Instructions for the task: With pictures removed, print the listing exactly.

Recorded data:
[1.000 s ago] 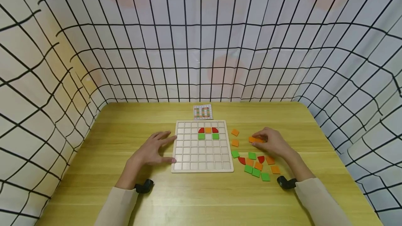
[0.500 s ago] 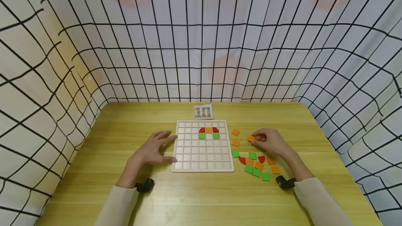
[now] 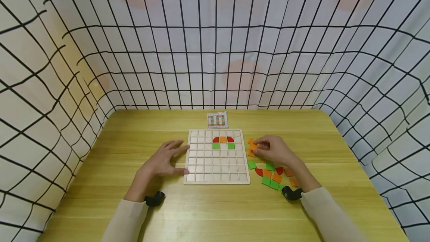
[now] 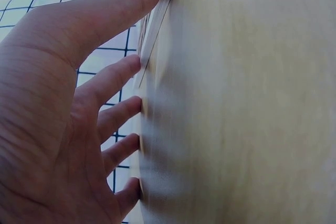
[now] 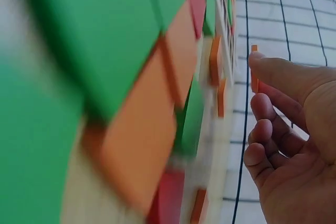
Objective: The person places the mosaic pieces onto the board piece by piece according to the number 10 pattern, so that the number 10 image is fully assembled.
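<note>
My right hand [image 3: 276, 150] pinches an orange square tile [image 5: 255, 80] between thumb and forefinger, above the table. In the head view it overlaps two orange tiles [image 3: 251, 153] beside the board's right edge. My left hand [image 3: 164, 160] lies with fingers spread at the left edge of the pale wooden grid board [image 3: 201, 165], thumb and forefinger touching its rim. On the board, toward the upper right, sit two red quarter-round tiles [image 3: 216, 139] with an orange tile [image 3: 223, 139] between them. A green tile [image 3: 216, 146] lies under each red one.
Loose green, orange and red tiles [image 3: 266, 181] lie scattered to the right of the board, partly under my right wrist. A small printed pattern card [image 3: 217, 120] lies behind the board. White walls with a black grid stand around the wooden table [image 3: 215, 212].
My right hand has moved left toward the board, carrying the orange tile from the right side to above the two orange tiles. My left hand keeps its place.
</note>
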Demonstrator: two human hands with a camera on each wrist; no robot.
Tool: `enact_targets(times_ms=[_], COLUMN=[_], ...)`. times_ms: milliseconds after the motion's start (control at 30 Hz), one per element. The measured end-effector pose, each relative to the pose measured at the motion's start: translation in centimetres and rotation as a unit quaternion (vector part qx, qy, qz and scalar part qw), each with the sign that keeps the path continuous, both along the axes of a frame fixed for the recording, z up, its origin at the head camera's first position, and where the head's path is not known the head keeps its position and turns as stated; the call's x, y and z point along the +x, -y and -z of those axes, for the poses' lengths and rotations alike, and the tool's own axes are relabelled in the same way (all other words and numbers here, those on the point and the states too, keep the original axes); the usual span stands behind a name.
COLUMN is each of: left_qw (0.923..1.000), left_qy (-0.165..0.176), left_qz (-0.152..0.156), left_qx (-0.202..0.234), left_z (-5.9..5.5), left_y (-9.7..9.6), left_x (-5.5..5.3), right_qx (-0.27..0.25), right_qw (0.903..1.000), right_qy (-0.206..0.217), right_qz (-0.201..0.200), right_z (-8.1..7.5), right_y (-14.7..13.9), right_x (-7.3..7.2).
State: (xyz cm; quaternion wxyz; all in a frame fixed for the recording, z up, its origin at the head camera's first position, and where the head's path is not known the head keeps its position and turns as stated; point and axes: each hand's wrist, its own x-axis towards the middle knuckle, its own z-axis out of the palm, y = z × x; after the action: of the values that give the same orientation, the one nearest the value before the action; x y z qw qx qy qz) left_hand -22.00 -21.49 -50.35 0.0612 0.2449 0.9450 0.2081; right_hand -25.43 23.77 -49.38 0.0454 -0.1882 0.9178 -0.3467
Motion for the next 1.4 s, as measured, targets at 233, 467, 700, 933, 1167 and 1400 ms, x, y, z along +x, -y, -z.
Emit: enact_targets(times_ms=[233,467,700,933,1167,1400], left_qw=[1.0,1.0,1.0,0.9999,0.9998,0.9998], left_qy=[0.001,0.003,0.001,0.012,0.017,0.017], left_qz=[-0.001,-0.004,-0.006,-0.011,-0.011,-0.01], left_qx=[0.002,0.002,0.0,-0.001,-0.003,0.0], left_z=[0.1,0.1,0.1,0.1,-0.1,-0.1], left_y=[0.1,0.1,0.1,0.1,0.0,0.0], left_x=[0.0,0.0,-0.1,-0.1,0.0,0.0], right_qx=[-0.026,-0.013,-0.015,-0.009,-0.005,-0.01], right_qw=[0.9991,0.9985,0.9974,0.9977,0.9979,0.9979], right_qy=[0.008,0.042,0.058,0.053,0.046,0.034], right_qz=[-0.032,-0.034,-0.039,-0.041,-0.045,-0.055], right_z=[0.2,0.6,0.5,1.1,1.3,1.1], right_y=[3.0,5.3,6.4,7.0,7.2,7.6], right_x=[-0.1,-0.1,0.1,-0.2,-0.3,-0.1])
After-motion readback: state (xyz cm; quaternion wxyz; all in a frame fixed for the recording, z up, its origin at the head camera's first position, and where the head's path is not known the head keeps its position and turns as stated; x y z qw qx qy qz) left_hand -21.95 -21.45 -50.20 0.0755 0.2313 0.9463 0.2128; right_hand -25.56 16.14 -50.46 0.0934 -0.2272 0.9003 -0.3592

Output:
[1.000 s ago] 
[0.500 s ago] 
[now] 
[now] 
[now] 
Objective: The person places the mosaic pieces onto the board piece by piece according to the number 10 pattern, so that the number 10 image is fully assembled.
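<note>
My right hand [image 3: 276, 150] pinches an orange square tile [image 5: 255, 80] between thumb and forefinger, above the table. In the head view it overlaps two orange tiles [image 3: 251, 153] beside the board's right edge. My left hand [image 3: 164, 160] lies with fingers spread at the left edge of the pale wooden grid board [image 3: 201, 165], thumb and forefinger touching its rim. On the board, toward the upper right, sit two red quarter-round tiles [image 3: 216, 139] with an orange tile [image 3: 223, 139] between them. A green tile [image 3: 216, 146] lies under each red one.
Loose green, orange and red tiles [image 3: 266, 181] lie scattered to the right of the board, partly under my right wrist. A small printed pattern card [image 3: 217, 120] lies behind the board. White walls with a black grid stand around the wooden table [image 3: 215, 212].
My right hand has moved left toward the board, carrying the orange tile from the right side to above the two orange tiles. My left hand keeps its place.
</note>
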Demonstrator: two human hands with a camera on each wrist; no robot.
Tool: `enact_targets(times_ms=[_], COLUMN=[_], ...)`. times_ms: milliseconds after the motion's start (control at 30 Hz), one per element. The measured end-effector pose, each relative to the pose measured at the motion's start: translation in centimetres and rotation as a unit quaternion (vector part qx, qy, qz and scalar part qw), each with the sign that keeps the path continuous, both along the axes of a frame fixed for the recording, z up, its origin at the head camera's first position, and where the head's path is not known the head keeps its position and turns as stated; the call's x, y and z point along the +x, -y and -z of those axes, for the poses' lengths and rotations alike, and the tool's own axes are relabelled in the same way (all other words and numbers here, those on the point and the states too, keep the original axes); the usual span stands behind a name.
COLUMN is each of: left_qw (0.923..1.000), left_qy (-0.165..0.176), left_qz (-0.152..0.156), left_qx (-0.202..0.234), left_z (-5.9..5.5), left_y (-9.7..9.6), left_x (-5.5..5.3), right_qx (-0.27..0.25), right_qw (0.903..1.000), right_qy (-0.206..0.217), right_qz (-0.201..0.200), right_z (-8.1..7.5), right_y (-14.7..13.9), right_x (-7.3..7.2).
State: (xyz cm; quaternion wxyz; all in a frame fixed for the recording, z up, its origin at the head camera's first position, and where the head's path is not known the head keeps its position and turns as stated; point and axes: each hand's wrist, its own x-axis towards the middle knuckle, its own z-axis out of the palm, y = z × x; after the action: of the values that give the same orientation, the one nearest the value before the action; x y z qw qx qy qz) left_hand -22.00 -21.49 -50.35 0.0612 0.2449 0.9450 0.2081; right_hand -25.43 23.77 -49.38 0.0454 -0.1882 0.9178 -0.3467
Motion for the next 1.4 s, as measured, targets at 233, 467, 700, 933, 1167 and 1400 ms, x, y, z along +x, -y, -z.
Emit: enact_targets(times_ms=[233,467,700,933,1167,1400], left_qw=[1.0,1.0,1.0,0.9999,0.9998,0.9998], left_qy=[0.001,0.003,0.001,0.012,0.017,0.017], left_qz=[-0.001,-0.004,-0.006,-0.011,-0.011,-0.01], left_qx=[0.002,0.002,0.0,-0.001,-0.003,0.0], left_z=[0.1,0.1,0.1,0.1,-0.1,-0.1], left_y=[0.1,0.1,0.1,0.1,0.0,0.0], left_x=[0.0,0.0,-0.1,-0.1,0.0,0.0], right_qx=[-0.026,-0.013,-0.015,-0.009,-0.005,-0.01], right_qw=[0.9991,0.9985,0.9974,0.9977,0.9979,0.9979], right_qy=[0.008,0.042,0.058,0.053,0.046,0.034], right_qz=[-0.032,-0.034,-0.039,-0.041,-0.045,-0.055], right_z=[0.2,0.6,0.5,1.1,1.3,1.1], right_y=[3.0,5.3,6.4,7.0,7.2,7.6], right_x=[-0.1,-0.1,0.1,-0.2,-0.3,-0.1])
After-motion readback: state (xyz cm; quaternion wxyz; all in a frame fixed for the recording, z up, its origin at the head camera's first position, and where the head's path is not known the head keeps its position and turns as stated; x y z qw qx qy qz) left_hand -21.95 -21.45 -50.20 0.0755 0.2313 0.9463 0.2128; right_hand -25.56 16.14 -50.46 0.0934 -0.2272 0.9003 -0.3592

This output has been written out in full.